A previous study failed to detect adenylate kinase activity after solubilization of recombinant CFTR from membranes (24). Because we used membrane-bound CFTR that had not been detergent-solubilized, the difference in results emphasizes the importance of the native, membrane-embedded conformation for CFTR adenylate kinase activity.

Substituting a phenylalanine into the phosphate-binding loop of NBD2 (the S1248F mutation) interfered with labeling. Possible explanations include disruption of adenylate kinase activity by the mutation and interference with UV light-dependent photolabeling. Previous observations support the interpretation that the S1248F mutation disrupted adenylate kinase activity. 1) A study characterizing the gating characteristics and the interaction of ATP with S1248F CFTR found that this mutation interfered with the interaction of nucleotides at ATP-binding site 2. It did not abolish photolabeling of ATP-binding site 1 (45). 2) Patch clamp studies showed that mutations K1250A and D1370N, located within conserved motifs of ATP-binding site 2, abolished the effects of Ap5A and AMP on CFTR current. The homologous mutations in ATP-binding site 1, however, did not (18). Our findings plus those previous observations suggest that the interaction of nucleotide triphosphate with CFTR at ATP-binding site 2 is required for adenylate kinase activity. It may be that the phosphoryl group donor nucleotide triphosphate interacts with ATP-binding site 2, the same site at which ATP is hydrolyzed in the absence of AMP (45, 46). Alternatively, the mutation may also interfere with the interaction of AMP with CFTR. Of note, mutations within the ATP-binding site of other adenylate kinases also affect the interaction with AMP (23).

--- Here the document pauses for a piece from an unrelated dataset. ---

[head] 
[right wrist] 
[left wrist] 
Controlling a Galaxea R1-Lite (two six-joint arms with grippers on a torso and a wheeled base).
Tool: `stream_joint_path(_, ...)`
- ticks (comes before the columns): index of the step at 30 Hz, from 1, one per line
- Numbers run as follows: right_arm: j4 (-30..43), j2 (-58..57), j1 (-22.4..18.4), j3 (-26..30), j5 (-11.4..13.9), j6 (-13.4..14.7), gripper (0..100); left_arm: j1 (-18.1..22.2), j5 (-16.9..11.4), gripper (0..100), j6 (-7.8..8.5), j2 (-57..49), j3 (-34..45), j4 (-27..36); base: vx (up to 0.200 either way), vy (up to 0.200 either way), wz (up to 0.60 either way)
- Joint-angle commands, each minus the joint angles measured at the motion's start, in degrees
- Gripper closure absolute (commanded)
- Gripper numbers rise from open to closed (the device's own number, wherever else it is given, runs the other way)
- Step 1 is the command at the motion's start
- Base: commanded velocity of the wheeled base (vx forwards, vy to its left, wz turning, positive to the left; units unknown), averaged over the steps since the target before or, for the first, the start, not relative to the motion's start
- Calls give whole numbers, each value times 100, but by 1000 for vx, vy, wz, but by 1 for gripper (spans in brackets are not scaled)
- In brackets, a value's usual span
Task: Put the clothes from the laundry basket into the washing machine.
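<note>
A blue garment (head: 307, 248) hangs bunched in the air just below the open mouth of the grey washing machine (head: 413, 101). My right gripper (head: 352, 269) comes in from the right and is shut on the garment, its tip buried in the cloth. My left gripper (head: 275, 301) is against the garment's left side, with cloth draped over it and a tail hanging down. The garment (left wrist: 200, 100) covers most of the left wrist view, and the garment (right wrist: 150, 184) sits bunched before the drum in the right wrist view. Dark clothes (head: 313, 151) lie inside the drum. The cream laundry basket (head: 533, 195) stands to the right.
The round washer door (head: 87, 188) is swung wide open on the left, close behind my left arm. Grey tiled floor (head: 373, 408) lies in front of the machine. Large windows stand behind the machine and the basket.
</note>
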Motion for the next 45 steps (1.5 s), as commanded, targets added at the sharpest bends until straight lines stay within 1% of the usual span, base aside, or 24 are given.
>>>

These biochemical data complement earlier biophysical studies of CFTR and further establish that CFTR can function as an adenylate kinase when embedded in the membrane. The approach employed in this study may also be useful to test whether cystic fibrosis-associated mutations interfere with adenylate kinase activity and whether the effects of such mutations can be counteracted by small molecules. The methods used here may also allow investigations into whether other ABC transporters have intrinsic adenylate kinase activity.